§ **Task prompt**: Using the records below, give again exactly the lines from the line that contains "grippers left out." through the line that contains "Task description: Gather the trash", both ends included, and only those.

══ Information ══

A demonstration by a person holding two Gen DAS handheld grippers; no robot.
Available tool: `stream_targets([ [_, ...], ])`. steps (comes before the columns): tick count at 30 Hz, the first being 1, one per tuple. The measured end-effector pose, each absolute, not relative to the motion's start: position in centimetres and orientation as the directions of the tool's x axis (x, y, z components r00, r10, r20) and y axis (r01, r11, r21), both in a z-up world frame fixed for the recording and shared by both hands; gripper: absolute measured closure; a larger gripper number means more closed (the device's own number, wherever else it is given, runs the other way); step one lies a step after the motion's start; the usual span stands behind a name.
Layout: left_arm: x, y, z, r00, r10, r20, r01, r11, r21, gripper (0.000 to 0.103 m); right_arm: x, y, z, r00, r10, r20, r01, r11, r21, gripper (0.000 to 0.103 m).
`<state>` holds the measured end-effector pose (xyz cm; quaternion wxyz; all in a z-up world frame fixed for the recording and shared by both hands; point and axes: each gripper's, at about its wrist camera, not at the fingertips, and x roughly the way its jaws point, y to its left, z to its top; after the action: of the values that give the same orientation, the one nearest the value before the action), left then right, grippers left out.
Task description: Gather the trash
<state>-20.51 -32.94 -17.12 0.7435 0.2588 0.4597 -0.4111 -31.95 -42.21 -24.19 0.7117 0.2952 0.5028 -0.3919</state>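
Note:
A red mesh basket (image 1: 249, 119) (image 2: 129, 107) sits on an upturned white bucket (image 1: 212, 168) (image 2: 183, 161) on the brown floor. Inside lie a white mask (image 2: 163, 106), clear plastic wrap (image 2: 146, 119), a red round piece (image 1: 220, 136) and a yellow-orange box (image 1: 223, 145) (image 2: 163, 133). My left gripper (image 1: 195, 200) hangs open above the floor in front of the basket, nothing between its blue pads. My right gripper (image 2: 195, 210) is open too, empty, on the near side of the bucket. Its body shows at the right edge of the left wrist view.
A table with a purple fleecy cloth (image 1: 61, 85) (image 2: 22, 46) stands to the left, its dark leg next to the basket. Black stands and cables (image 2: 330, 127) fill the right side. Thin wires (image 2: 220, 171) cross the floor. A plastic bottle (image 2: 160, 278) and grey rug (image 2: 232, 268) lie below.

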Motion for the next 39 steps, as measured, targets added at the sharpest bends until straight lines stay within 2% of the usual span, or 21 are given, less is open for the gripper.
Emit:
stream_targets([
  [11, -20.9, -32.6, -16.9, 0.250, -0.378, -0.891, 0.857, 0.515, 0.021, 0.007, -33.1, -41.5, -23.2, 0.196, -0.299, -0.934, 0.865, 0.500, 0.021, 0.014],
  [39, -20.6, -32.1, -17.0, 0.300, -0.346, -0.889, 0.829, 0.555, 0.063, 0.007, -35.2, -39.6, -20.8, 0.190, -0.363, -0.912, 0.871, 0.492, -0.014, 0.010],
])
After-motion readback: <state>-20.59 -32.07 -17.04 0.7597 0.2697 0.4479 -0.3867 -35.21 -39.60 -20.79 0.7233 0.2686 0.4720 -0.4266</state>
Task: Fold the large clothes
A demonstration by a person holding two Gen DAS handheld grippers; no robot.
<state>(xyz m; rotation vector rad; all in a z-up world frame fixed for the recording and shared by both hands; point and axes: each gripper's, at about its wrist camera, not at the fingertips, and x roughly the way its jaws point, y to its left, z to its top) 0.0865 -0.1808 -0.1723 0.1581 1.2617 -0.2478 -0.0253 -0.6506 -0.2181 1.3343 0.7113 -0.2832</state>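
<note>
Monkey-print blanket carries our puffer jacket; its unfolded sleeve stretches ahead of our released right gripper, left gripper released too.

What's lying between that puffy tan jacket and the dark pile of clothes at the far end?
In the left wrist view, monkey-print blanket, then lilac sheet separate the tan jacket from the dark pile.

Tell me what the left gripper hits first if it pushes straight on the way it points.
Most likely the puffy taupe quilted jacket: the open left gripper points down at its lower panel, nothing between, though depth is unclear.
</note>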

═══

§ **Result of the exercise**:
`<state>` holds the measured end-effector pose (xyz cm; quaternion wxyz; all in a z-up world frame fixed for the recording and shared by both hands; point and axes: each gripper's, at about its wrist camera, not at the fingertips, and x roughly the way its jaws point, y to its left, z to its top; after the action: of the values that give the same orientation, the one nearest the value before the action), left then right, grippers left out.
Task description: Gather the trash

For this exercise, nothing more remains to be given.